WORK TASK — Give back every line of the data exactly. Pictures are not part of the copy.

*** GIVEN INFORMATION Section Begins ***

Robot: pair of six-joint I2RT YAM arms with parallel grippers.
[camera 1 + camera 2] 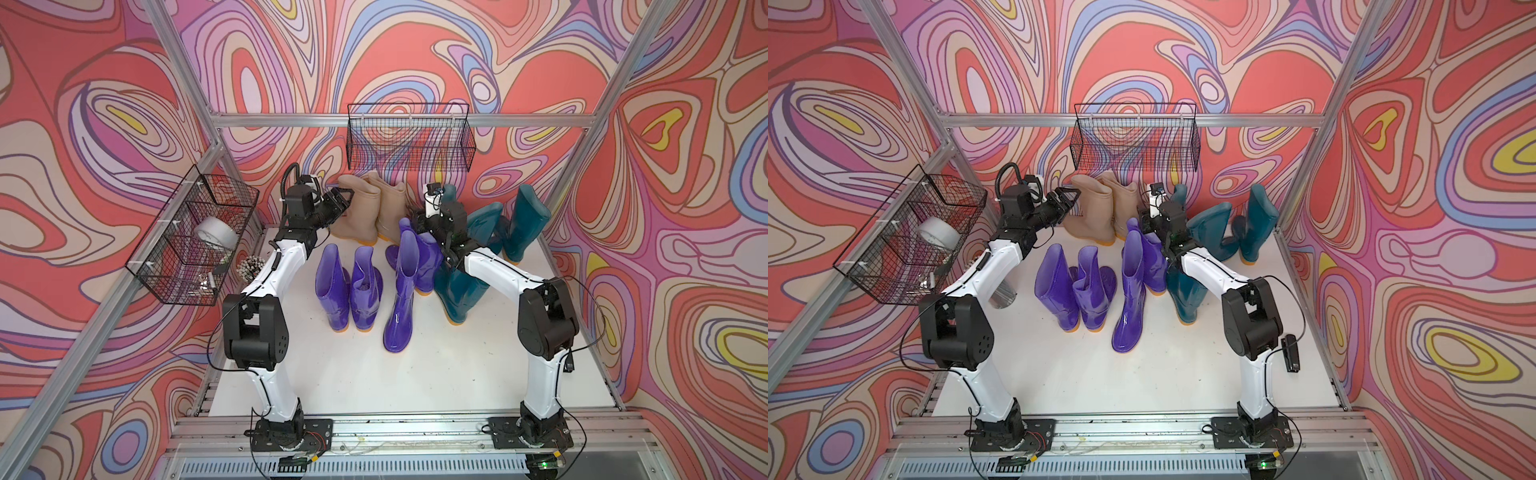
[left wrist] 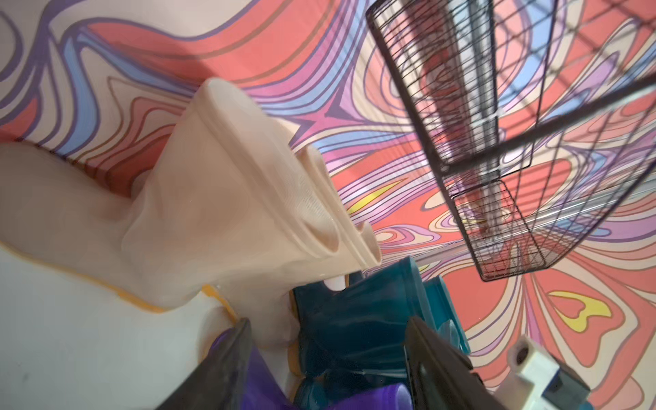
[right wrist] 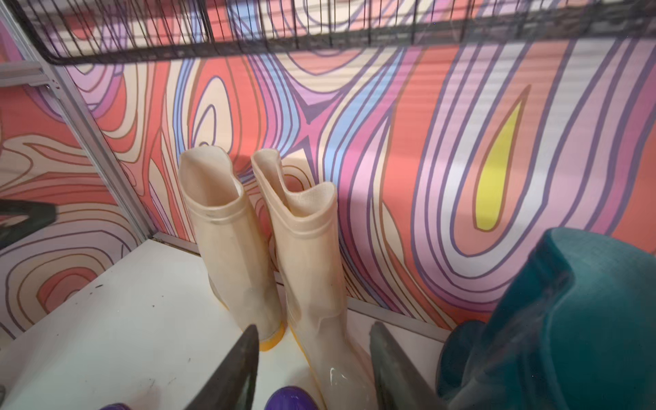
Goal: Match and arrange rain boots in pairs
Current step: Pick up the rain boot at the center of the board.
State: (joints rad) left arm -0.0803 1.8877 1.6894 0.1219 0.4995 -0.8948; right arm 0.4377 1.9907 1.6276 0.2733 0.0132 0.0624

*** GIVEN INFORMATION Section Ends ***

TASK SOLUTION —
Robot: pair of six-joint I2RT YAM arms with parallel grippers.
[camera 1 + camera 2] 
[left wrist] 
[right wrist] 
Goal: Match and arrange rain boots in pairs
Current step: Pick up the rain boot at the center of the board.
State: (joints rad) left arm -0.0803 1.8877 1.6894 0.1219 0.4995 -0.8948; right arm 0.4377 1.9907 1.6276 0.2733 0.0132 0.0624

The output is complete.